Starting with the first line, output the data exactly through to the end.

(Dataset extract begins)

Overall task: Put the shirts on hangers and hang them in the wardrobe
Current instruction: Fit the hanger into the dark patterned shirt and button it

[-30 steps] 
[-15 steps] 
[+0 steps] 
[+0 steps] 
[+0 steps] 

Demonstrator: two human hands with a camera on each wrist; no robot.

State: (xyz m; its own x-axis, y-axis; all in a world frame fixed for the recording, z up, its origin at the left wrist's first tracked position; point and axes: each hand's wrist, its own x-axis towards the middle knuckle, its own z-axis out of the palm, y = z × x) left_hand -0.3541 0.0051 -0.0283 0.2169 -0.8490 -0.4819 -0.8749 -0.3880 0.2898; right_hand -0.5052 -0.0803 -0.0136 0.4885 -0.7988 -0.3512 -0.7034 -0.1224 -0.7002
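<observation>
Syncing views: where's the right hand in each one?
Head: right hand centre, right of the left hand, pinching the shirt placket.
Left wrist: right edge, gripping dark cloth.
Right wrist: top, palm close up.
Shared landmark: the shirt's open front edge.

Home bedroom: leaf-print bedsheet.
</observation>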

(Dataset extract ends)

Result for this exercise:
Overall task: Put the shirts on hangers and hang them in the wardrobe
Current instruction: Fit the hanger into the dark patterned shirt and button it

[-30 steps] 
[-15 steps] 
[+0 steps] 
[+0 steps] 
[+0 steps] 

Demonstrator: two human hands with a camera on each wrist; no robot.

State: (xyz m; its own x-axis, y-axis; all in a world frame fixed for the recording, z up, its origin at the left wrist's first tracked position; point and axes: each hand's wrist, its own x-axis towards the middle knuckle, its own z-axis out of the palm, y = z × x) left_hand -0.3541 0.0051 -0.0283 0.2169 -0.8490 -0.4819 -0.8749 -0.3880 0.2898; right_hand -0.5052 -0.0803 -0.0136 0.4885 -0.7988 -0.3512 -0.7034 -0.1224 -0.7002
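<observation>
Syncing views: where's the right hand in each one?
Head: right hand centre, right of the left hand, pinching the shirt placket.
Left wrist: right edge, gripping dark cloth.
Right wrist: top, palm close up.
Shared landmark: the shirt's open front edge.

Home bedroom: leaf-print bedsheet.
</observation>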

There's nothing more to this exercise.